Augustin Katumba Mwanke, un des proches collaborateurs du président Joseph Kabila, député réélu de la circonscription de Pweto au Katanga, connu sous le pseudo de AKM, initial de son prénom, nom et post-nom, a quitté la terre des hommes, alors qu’il avait encore la tête bien pleine d’idées pour accompagner son maître.
L’éminence grise du président Joseph Kabila est partie alors qu’il n’avait pas encore mis en marche son plan d’action pour ce nouveau mandat qui doit s’étaler sur cinq ans. Le travail ne venait que de commencer pour le second quinquennat de Joseph Kabila.
Certes son absence pèsera sur son parti politique, Parti du Peuple pour la Reconstruction et la Démocratie, PPRD, mais beaucoup plus sur la plate-forme présidentielle la Majorité Présidentielle, MP, pour le fameux rôle qu’il a joué dans cette structure politico-administrative de soutien à Joseph Kabila qui lui a encore porté à la magistrature suprême de la Rd Congo, avec une victoire éclatante à l’élection présidentielle du 28 novembre dernier.
Ancien coordonateur de l’Alliance pour Majorité Présidentielle, AMP, convertie en Majorité Présidentielle, MP, AKM a trouvé la mort dans le crash qui a eu lieu le dimanche 12 février dernier, à l’aéroport de Kavumu au Sud-Kivu au moment de l’atterrissage.
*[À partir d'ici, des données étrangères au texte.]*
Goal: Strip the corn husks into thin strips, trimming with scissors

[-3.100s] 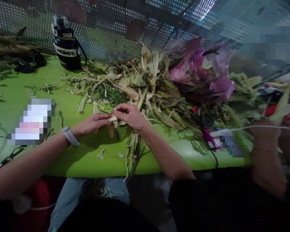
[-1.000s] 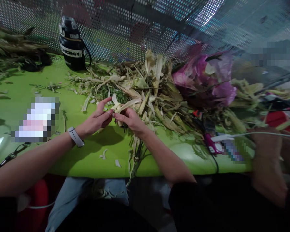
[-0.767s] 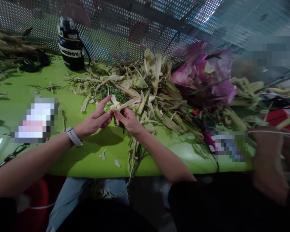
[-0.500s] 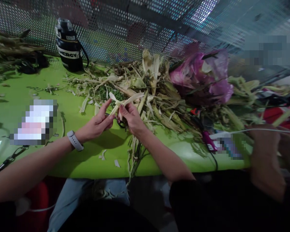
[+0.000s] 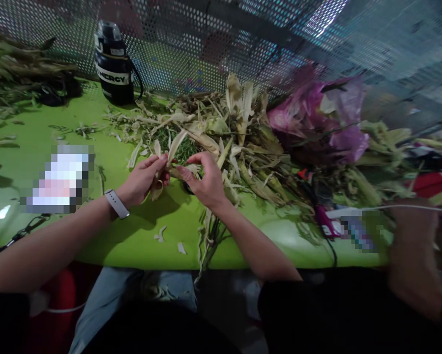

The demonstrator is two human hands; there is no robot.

Le jet qui a fini sa course dans un ravin, transportait aussi à son bord, le gouverneur de la province du Sud-Kivu, Marcelin Cishambo, l’ambassadeur itinérant Antoine Ghonda et le ministre des finances, Augustin Matata Ponyo. Les trois personnalités survivantes sont encore à l’hôpital pour des traitements appropriés.
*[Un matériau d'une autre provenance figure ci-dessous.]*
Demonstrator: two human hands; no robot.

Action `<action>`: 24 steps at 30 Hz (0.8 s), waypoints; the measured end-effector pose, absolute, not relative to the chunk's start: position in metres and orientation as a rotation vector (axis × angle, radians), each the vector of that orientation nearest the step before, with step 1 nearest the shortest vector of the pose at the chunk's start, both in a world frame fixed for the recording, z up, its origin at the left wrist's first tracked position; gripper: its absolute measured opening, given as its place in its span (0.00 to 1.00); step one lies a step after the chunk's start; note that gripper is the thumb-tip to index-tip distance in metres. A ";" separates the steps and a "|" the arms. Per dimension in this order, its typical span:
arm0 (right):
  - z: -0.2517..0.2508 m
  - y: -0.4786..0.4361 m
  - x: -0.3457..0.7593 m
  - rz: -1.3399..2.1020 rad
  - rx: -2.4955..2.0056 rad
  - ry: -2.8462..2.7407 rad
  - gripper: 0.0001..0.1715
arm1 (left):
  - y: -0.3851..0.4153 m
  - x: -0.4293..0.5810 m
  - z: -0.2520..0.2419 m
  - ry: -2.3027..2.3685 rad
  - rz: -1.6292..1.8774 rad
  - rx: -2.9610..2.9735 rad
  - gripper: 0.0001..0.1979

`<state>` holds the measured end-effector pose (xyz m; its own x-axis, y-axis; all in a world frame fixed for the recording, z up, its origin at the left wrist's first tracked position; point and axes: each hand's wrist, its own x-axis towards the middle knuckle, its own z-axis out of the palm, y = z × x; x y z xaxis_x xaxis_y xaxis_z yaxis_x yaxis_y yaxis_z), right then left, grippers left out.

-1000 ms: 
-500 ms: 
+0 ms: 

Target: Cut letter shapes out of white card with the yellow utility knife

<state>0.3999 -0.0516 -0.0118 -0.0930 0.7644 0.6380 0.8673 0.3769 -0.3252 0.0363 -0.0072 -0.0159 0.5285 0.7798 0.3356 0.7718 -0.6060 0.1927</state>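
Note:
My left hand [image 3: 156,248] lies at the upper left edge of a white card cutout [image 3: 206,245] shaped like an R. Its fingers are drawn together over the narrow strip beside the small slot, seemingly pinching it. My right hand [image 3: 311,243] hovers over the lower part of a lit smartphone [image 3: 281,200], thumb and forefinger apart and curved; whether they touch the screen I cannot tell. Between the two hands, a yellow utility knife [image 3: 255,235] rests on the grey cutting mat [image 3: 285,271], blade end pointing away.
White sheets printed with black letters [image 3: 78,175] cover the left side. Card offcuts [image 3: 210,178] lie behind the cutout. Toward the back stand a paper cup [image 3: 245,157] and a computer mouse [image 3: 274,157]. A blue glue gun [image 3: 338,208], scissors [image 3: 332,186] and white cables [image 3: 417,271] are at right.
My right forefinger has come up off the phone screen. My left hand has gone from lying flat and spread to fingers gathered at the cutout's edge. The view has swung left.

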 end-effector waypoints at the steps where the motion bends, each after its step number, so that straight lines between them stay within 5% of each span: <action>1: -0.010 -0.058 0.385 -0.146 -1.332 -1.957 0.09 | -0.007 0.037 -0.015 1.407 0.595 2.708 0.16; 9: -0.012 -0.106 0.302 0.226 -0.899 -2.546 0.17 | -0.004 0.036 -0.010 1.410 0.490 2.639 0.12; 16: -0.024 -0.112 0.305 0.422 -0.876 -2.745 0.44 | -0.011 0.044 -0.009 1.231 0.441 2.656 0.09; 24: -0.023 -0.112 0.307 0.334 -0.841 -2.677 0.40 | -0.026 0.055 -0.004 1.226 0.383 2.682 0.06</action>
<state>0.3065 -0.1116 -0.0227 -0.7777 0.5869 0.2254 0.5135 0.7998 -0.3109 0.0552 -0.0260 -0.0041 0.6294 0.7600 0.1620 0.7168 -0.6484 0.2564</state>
Né à Pweto, un certain 5 octobre 1963, dans la province du Katanga, Augustin Katumba Mwanke laisse une veuve et quatre orphelins.
Retenez que le corps de Katumba Mwanke a été enterré dans sa ville natale, Pweto, au Katanga, le jeudi 16 février.
Un coup dur pour la famille politique du président Kabila, car il incarnait à lui seul de grandes vertus possibles pour la réussite de son patron.